Indeed, part of this is that Mr Kim keeps making subtle digs at his masculinity in needling him about his lack of career success and inability to get this TV drama off the ground after apparently working on it for four years. This is also the root of Hyun-soo’s own insecurities and withdrawal from Jeong-a, unable to see himself as a man in the wake of his dissatisfying career. But Mr Kim is also a contradictory picture of masculinity. A teacher of Chinese characters who really wanted to be a calligrapher, he cuts a fairly authoritarian figure, but is otherwise a modern new man who is domesticated and open with his feelings. The Kims bring a dish to the dinner that Mr Kim has made while he orgiastically tears into pomegranate and suggestively squeezes lemons. He fixes drinks, makes tea, and gets out of the way while his wife does her work. 

But at the same time, the film seems to dial back on the inherent queerness of the Kims’ sexual practice by eliding the homoeroticism between Hyun-soo and Mr Kim who is keen to recruit him because his apparently explosive essence. This internalised homophobia is also a manifestation of Hyun-soo’s conventionality and desire for middle-class properness to bring order to his life, if only superficially, by continuing to live in a simulacrum of a marriage that leaves husband and wife unhappy. The recently remodelled flat is full of the signs of aspiration from the posh china to elegant modern decor. But it’s a row about the curtains that most obviously signals the cracks in their relationship. Jeong-a doesn’t want any because she wants a more open and transparent marriage, while Hyun-soo can’t live without them because he craves repression and can’t understand a life without it.

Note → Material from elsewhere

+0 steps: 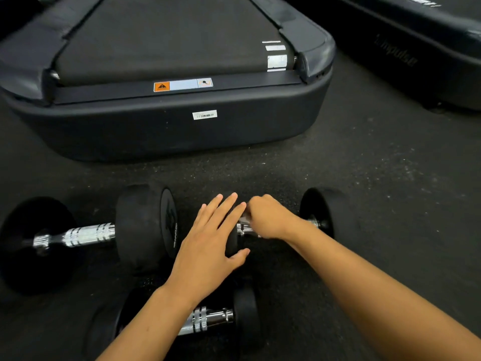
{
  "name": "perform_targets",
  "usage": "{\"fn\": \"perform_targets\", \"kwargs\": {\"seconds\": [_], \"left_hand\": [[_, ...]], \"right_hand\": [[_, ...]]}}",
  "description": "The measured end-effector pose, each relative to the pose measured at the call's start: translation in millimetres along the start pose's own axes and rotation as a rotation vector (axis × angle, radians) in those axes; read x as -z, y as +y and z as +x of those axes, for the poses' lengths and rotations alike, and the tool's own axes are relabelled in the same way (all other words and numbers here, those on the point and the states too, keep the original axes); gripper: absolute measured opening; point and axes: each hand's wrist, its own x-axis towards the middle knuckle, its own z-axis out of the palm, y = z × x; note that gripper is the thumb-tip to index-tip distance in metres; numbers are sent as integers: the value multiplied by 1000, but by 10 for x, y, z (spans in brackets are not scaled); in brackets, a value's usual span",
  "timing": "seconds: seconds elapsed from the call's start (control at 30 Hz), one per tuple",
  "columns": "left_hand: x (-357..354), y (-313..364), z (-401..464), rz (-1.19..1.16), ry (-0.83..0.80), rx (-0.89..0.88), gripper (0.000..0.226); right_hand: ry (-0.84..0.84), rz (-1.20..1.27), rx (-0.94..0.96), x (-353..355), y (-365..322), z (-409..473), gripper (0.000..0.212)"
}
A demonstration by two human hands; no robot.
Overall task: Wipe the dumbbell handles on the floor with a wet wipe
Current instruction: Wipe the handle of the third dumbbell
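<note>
Head view looks down on three dumbbells on the dark rubber floor (364,178), with the treadmill (166,121) up at twelve o'clock and a second machine (416,48) at about two o'clock. I am in the wiping step, on the right-hand dumbbell (321,212), which lies near the middle of the view with its far head at three o'clock from my hands. My right hand (270,220) is curled over its chrome handle (243,227), and a scrap of something pale shows at my fingertips, which I take to be the wet wipe (246,217), though it is too small and blurred to be sure. My left hand (208,243) is flat and spread, fingers straight, pressing on that dumbbell's near head (233,243) to steady it. The left dumbbell (135,230) lies at nine o'clock, its knurled handle (88,234) bare, just beside the one I am working on. A third dumbbell (247,319) sits at six o'clock, partly under my left forearm. I cannot tell from here which handles are already clean. My next move, as I judge it, calls for running the wipe along the handle's full length and around it while the left palm stops it rolling, then shifting to another handle.
</note>
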Motion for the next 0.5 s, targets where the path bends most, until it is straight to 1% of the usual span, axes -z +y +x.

In any case, during their incredibly weird evening with the Kims, the couple hit rock bottom that is also a kind of epiphany liberating them from their misconceptions and the inertia of their married life. Hyun-soo, finally, begins to realise that Jeong-a is right when she says he uses sarcasm to run away from his problems and if he wants to save his marriage, he’ll have to be a little more emotionally honest and open to compromise. Despite his squeamishness, the film seems to come down on the side of the Kims who are living happy and fulfilling lives in embracing their sexuality, while it is Hyun-soo, by contrast, who must learn to open up even if he’s not quite ready to get in the lift.


The People Upstairs screened as part of this year’s LEAFF.